歯の抜けたところへ新しい歯を取り付ける。歯医者さんで行われるインプラント治療は、ある程度の時間をかけて行う歯科治療の中でも、息の長い部類に含まれるものと言えます。 ゆっくり、じっくりと新しい歯を身体になじませていく……というイメージで行われる治療なのです。最初に行われるのは、チタン製のネジを歯茎に入れ、顎の骨に埋め込む手術です。ドリルで穴を開け、しっかりとチタン製のネジを固定させ、さらに、ネジの表面に塗った成分が顎の骨との結合を固いものにするまでの期間を置きます。だいたい、三ヶ月から長い人で半年間をかけて、じっくりと人工歯根と顎の骨とが接着させてゆくのです。その期間中にふさがった歯茎をふたたび切り開き、人工歯冠と歯根とを繋げる手術の準備が、次に行われることになります。歯根の先を歯茎の外に出し、そのまわりの歯茎が回復したら、いよいよ人工歯冠をかぶせる手術が始まるわけです。

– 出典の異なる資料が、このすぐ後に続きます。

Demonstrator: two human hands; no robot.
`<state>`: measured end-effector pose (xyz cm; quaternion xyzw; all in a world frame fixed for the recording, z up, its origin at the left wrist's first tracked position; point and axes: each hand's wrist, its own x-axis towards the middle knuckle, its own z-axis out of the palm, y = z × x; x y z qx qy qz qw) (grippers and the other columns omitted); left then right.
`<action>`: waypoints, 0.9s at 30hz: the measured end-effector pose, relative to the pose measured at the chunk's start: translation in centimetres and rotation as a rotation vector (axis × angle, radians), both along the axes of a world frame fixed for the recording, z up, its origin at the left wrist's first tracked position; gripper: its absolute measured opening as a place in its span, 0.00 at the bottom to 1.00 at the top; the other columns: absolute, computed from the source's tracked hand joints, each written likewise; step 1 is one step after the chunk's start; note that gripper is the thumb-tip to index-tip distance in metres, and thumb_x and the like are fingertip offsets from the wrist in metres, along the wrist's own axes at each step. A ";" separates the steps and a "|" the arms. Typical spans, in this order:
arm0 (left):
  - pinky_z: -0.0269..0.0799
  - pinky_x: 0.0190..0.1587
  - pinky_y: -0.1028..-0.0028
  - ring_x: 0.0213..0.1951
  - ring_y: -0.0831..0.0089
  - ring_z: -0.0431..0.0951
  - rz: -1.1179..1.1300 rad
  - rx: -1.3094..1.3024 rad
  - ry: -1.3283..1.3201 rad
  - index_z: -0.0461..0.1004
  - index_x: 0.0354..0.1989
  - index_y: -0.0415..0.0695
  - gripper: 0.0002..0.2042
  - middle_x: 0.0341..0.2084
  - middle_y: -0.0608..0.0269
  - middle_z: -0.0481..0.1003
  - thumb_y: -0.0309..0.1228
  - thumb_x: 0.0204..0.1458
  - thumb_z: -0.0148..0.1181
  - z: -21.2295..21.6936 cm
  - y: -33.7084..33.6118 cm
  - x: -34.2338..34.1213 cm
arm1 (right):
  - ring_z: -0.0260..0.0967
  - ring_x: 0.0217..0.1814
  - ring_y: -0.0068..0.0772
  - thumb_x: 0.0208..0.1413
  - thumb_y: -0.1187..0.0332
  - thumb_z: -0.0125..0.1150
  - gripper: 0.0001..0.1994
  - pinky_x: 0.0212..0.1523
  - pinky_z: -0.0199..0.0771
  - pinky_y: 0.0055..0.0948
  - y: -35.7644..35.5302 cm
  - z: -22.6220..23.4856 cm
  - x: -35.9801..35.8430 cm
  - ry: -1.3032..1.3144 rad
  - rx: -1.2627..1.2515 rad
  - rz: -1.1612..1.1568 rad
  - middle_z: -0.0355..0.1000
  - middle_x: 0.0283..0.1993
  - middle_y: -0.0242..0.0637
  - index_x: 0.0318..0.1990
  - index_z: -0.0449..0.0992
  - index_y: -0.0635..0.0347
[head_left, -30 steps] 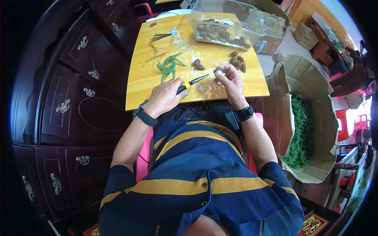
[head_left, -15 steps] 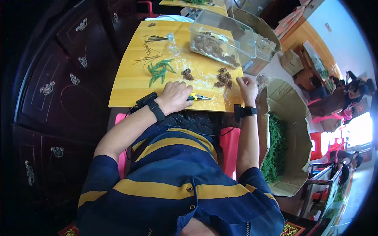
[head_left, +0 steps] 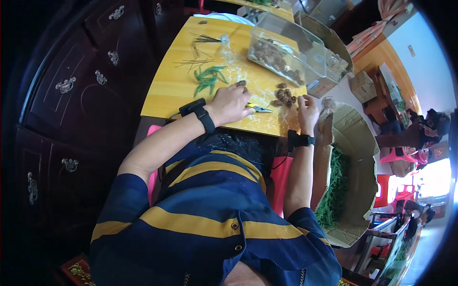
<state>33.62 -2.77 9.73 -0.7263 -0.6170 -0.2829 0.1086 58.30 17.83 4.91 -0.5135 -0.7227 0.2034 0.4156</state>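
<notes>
My left hand (head_left: 231, 104) reaches over the yellow table (head_left: 162, 97), its fingers at the small brown pine cones (head_left: 241, 83) and its thumb apart from them. The hand hides part of the cones. Beside the thumb lie pliers (head_left: 260, 109) with yellow-and-black handles, partly covered by the hand, their metal jaws pointing right. My right hand (head_left: 308, 112) hovers by the table's right edge with fingertips pinched together; whatever is between them is too small to make out. Just left of it sits a cluster of pine cones (head_left: 285, 97). Green artificial sprigs (head_left: 209, 79) lie left of centre.
Thin dark wires (head_left: 205, 39) lie at the far left of the table. A clear plastic bin (head_left: 276, 59) of pine cones stands at the far right. A cardboard box (head_left: 355, 138) with green sprigs stands right of me. Dark drawers (head_left: 71, 90) line the left.
My left hand has moved forward from the pliers toward the small pine cones and now covers part of them. My right hand stays near the cone cluster, still pinched. The whole view has shifted slightly.
</notes>
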 end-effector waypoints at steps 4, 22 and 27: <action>0.67 0.24 0.64 0.17 0.62 0.72 -0.083 -0.103 -0.187 0.74 0.21 0.42 0.22 0.13 0.56 0.69 0.50 0.50 0.67 7.7 -1.8 -0.7 | 0.79 0.36 0.30 0.59 0.58 0.62 0.15 0.37 0.77 0.29 -1.4 1.4 -1.6 0.151 0.043 0.203 0.81 0.32 0.41 0.44 0.81 0.61; 0.60 0.19 0.73 0.14 0.78 0.64 -0.609 0.073 -0.688 0.72 0.15 0.41 0.28 0.10 0.63 0.65 0.55 0.51 0.65 20.8 -13.1 -2.2 | 0.77 0.32 0.28 0.57 0.65 0.65 0.11 0.33 0.77 0.28 -8.6 6.3 -12.0 -0.040 0.190 0.608 0.79 0.34 0.40 0.43 0.80 0.61; 0.61 0.20 0.73 0.15 0.78 0.65 -0.572 0.124 -0.658 0.73 0.16 0.40 0.27 0.10 0.63 0.65 0.53 0.52 0.65 21.3 -13.0 -5.1 | 0.77 0.33 0.29 0.56 0.66 0.66 0.11 0.34 0.77 0.28 -9.3 8.2 -13.1 -0.060 0.218 0.629 0.79 0.35 0.41 0.43 0.80 0.62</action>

ネジをきっちりと締めることで結合を成功させたあと、場合によってはセメントを使ってさらにかたく結合させる、という手術も行います。これほど時間をかけるのは、やはり歯というものが歯冠と歯根、それぞれの役目をじゅうぶんに果たせるようにする、という目的があります。また、治療といっても本来は異物となるものを体内に取り込むわけですから、時間をかけるのも納得です。歯根があり、噛むことによって歯茎に刺激が伝わることで、歯茎もまた健康でいられるのです。